Task =>
Please restate the data that follows word for word, with the pictures left out.

Given information =>
※

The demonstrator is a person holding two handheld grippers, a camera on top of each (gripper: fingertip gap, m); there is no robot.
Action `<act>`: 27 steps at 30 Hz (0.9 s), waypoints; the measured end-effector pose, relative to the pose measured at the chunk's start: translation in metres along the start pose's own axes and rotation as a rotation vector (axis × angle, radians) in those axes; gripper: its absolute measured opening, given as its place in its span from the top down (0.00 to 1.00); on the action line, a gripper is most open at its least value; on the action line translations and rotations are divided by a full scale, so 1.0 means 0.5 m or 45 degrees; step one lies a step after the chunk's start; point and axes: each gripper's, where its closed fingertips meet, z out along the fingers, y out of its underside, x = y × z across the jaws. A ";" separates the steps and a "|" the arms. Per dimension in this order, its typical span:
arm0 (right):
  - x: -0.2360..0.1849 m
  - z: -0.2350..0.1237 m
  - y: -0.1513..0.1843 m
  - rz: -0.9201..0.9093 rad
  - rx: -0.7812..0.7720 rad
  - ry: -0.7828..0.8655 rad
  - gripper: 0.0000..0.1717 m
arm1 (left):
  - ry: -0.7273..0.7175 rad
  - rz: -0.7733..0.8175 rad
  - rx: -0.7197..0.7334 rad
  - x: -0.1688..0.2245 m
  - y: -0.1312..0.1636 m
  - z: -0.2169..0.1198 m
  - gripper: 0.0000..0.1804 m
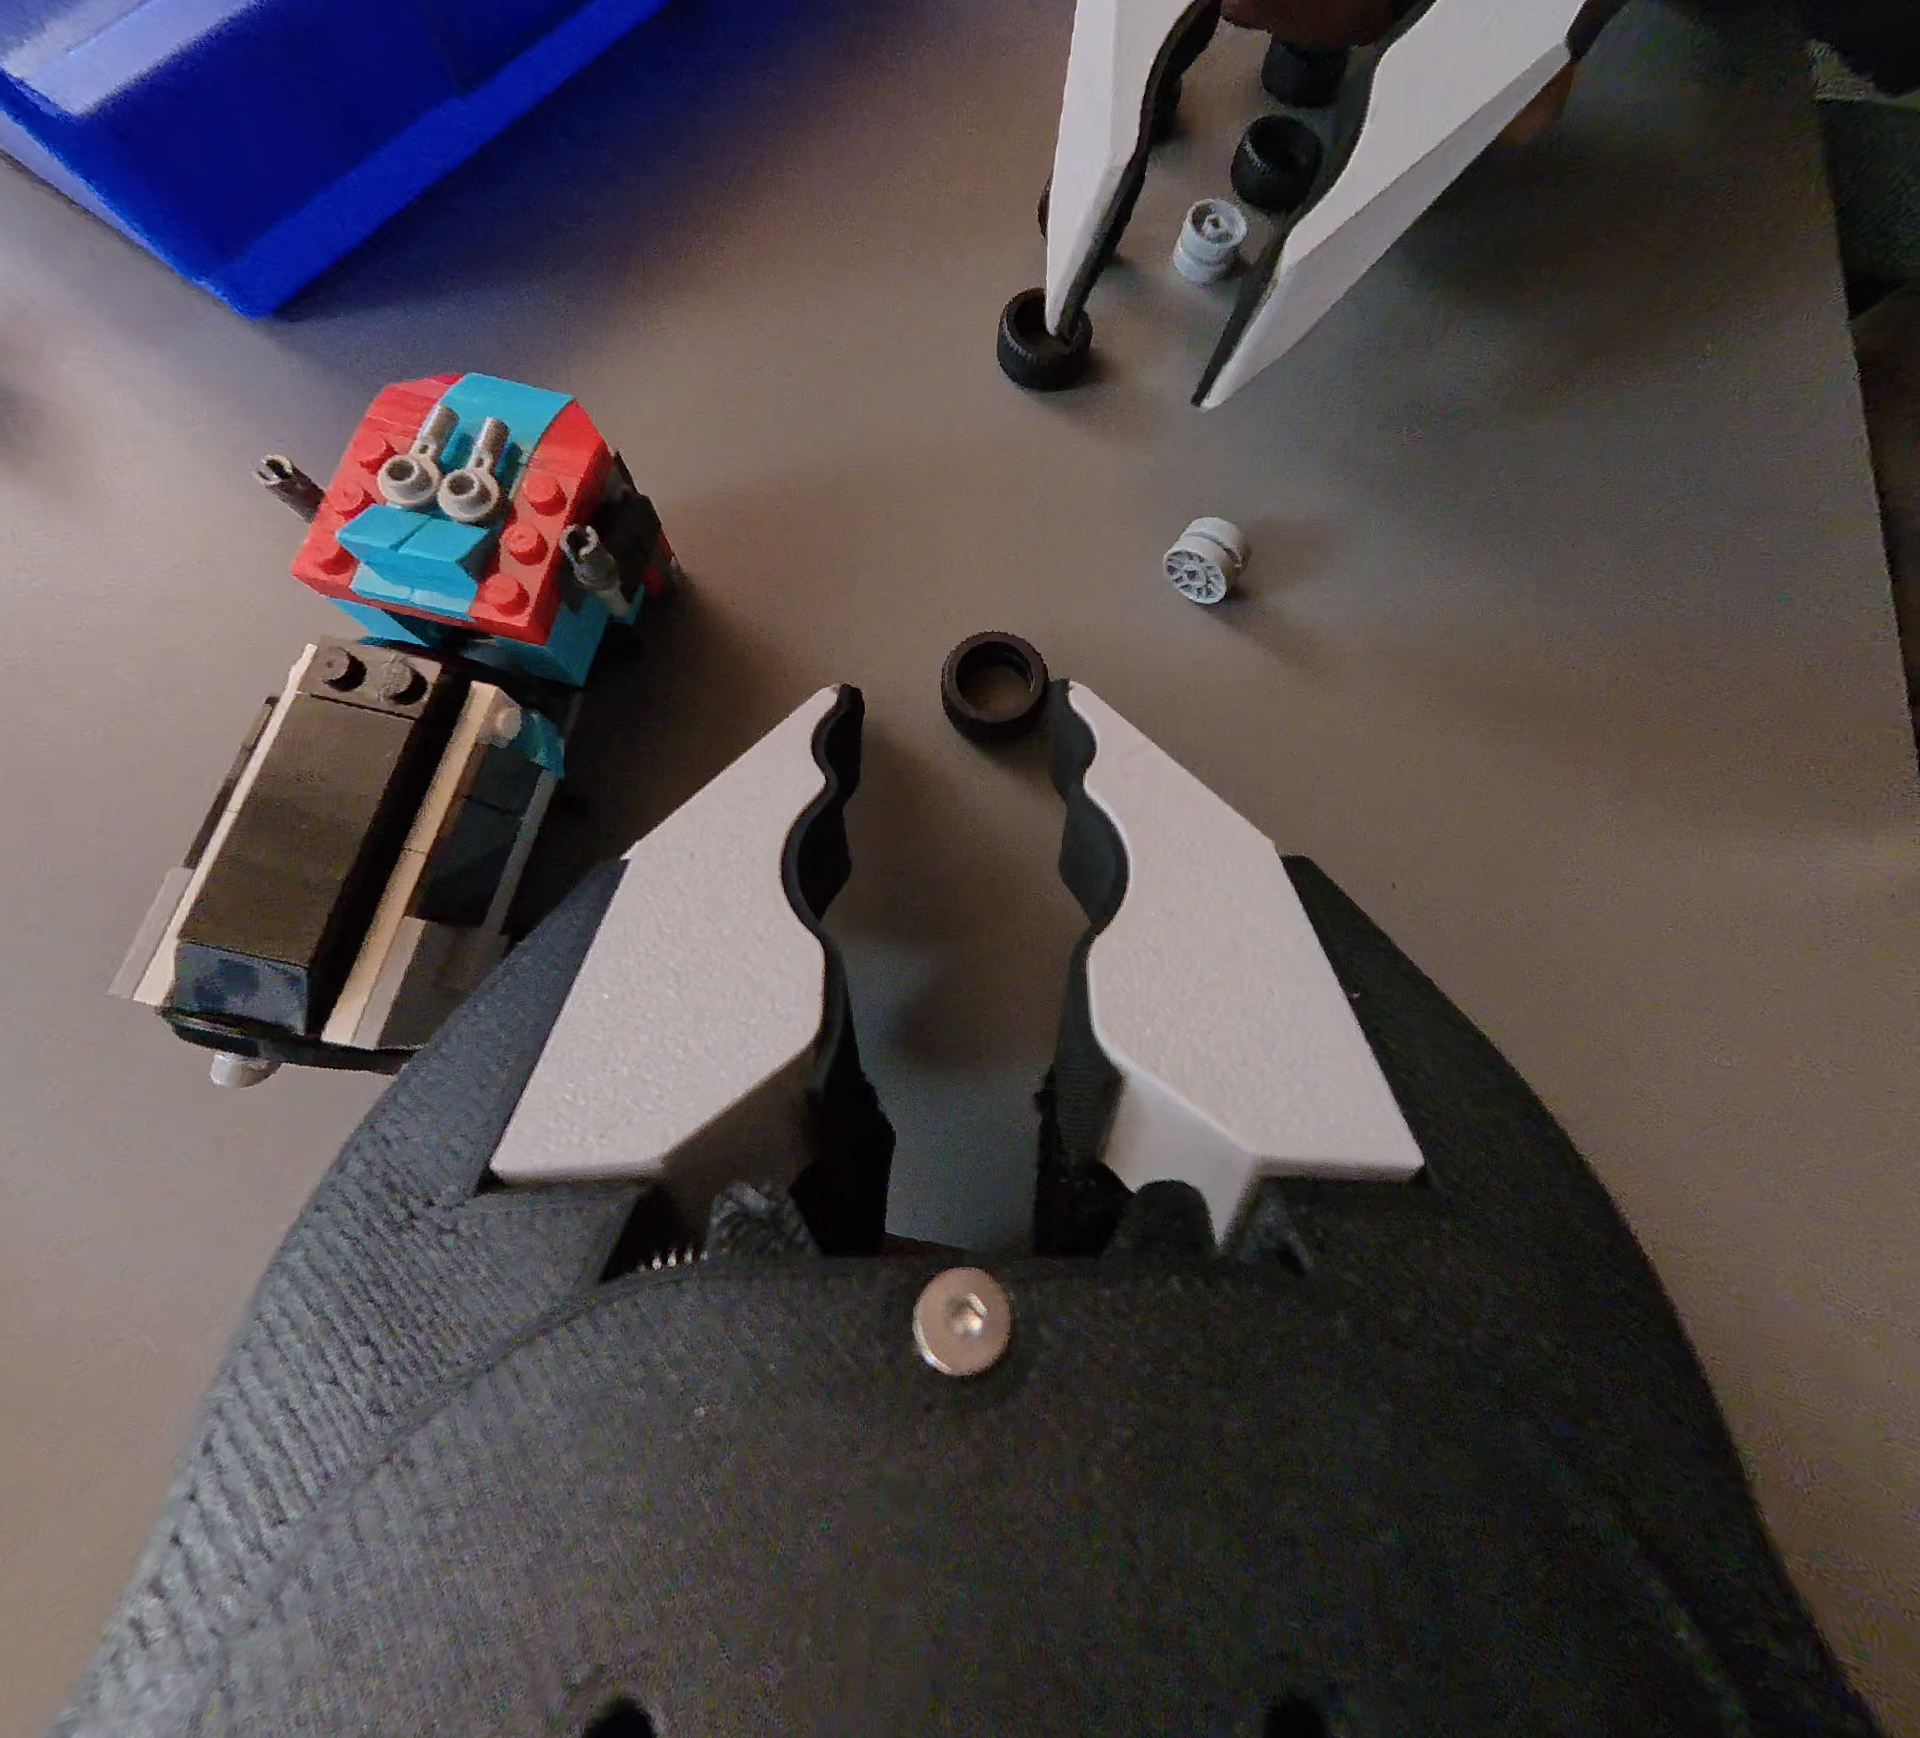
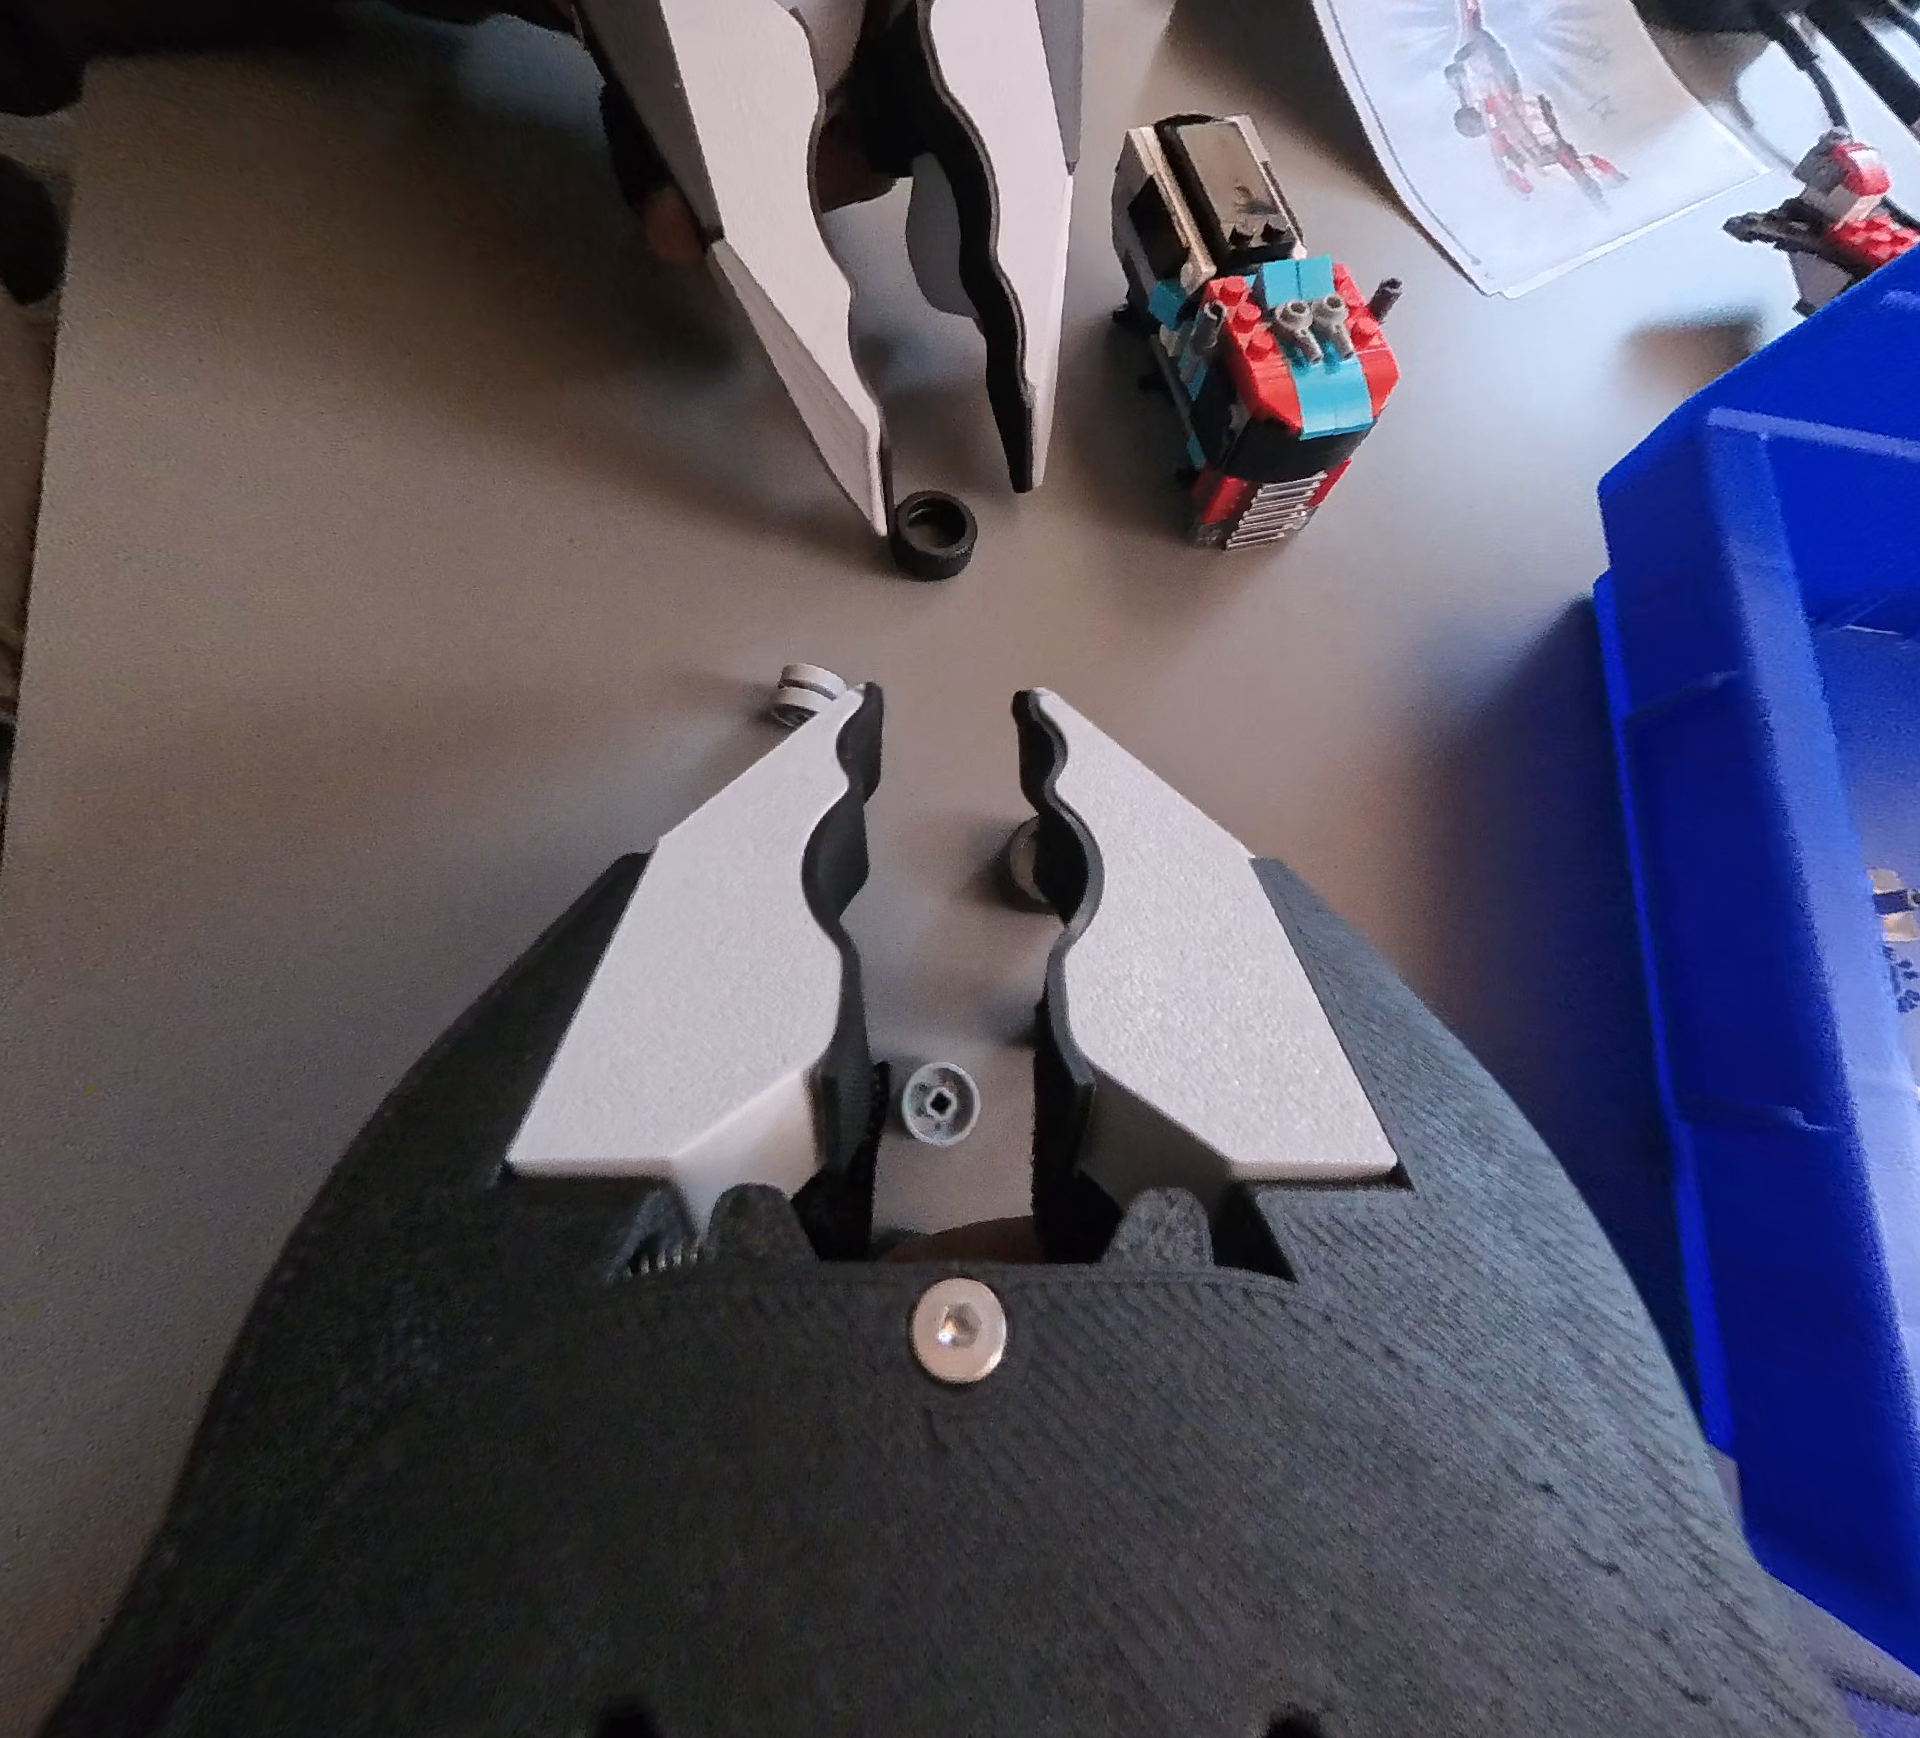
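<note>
- The left gripper (image 1: pixel 961 712) has its fingers spread apart with nothing between them; a small black rubber tyre ring (image 1: pixel 995 682) lies flat on the grey tabletop (image 1: pixel 1455 857) just beyond the tips, beside the right fingertip (image 1: pixel 1075 701).
- A red, teal and black brick-built toy vehicle (image 1: pixel 416 649) stands to this gripper's left; a grey spoked wheel hub (image 1: pixel 1203 562) lies ahead to its right.
- The right gripper (image 2: pixel 948 706) is also spread and pinches nothing; a grey wheel hub (image 2: pixel 802 694) lies just outside its left fingertip.
- A blue plastic bin (image 2: pixel 1766 857) sits to its right.
</note>
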 end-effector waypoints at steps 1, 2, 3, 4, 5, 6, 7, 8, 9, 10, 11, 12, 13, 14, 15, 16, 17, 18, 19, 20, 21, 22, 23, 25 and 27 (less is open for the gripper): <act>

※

Final answer =>
The demonstrator is a person holding two handheld grippers, a camera on top of each (gripper: fingertip gap, m); there is no robot.
Action `<act>`: 27 steps at 30 Hz (0.9 s), waypoints; the measured end-effector pose, relative to the pose measured at the chunk's start: translation in metres along the start pose's own axes and rotation as a rotation vector (axis × angle, radians) in those axes; gripper: its absolute measured opening, given as its place in its span from the top down (0.00 to 1.00); on the action line, a gripper is most open at its least value; on the action line translations and rotations are divided by a full scale, so 1.0 means 0.5 m or 45 degrees; step one lies a step after the chunk's start; point and axes: each gripper's, where its closed fingertips meet, z out along the fingers, y out of its underside, x = y × z across the jaws. A ";" separates the steps and a "|" the arms. Per dimension in this order, its typical span:
arm0 (right):
  - x: -0.2360..0.1849 m
  - z: -0.2350..0.1237 m
  - y: -0.1513..0.1843 m
  - rz: -0.9201..0.9093 rad
  - rx: -0.7812..0.7720 rad
  - ry: -0.7828..0.8655 rad
  - gripper: 0.0000..0.1717 m
arm1 (left):
  - ry: -0.7273..0.7175 rad
  - rz: -0.7733..0.8175 rad
  - rx: -0.7197..0.7334 rad
  - x: -0.1688..0.2245 m
  - y: -0.1312..0.1636 m
  - z: -0.2169..0.1198 m
  - gripper: 0.0000..0.1804 m
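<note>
- The left gripper (image 1: pixel 961 712) has its fingers spread apart with nothing between them; a small black rubber tyre ring (image 1: pixel 995 682) lies flat on the grey tabletop (image 1: pixel 1455 857) just beyond the tips, beside the right fingertip (image 1: pixel 1075 701).
- A red, teal and black brick-built toy vehicle (image 1: pixel 416 649) stands to this gripper's left; a grey spoked wheel hub (image 1: pixel 1203 562) lies ahead to its right.
- The right gripper (image 2: pixel 948 706) is also spread and pinches nothing; a grey wheel hub (image 2: pixel 802 694) lies just outside its left fingertip.
- A blue plastic bin (image 2: pixel 1766 857) sits to its right.
</note>
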 end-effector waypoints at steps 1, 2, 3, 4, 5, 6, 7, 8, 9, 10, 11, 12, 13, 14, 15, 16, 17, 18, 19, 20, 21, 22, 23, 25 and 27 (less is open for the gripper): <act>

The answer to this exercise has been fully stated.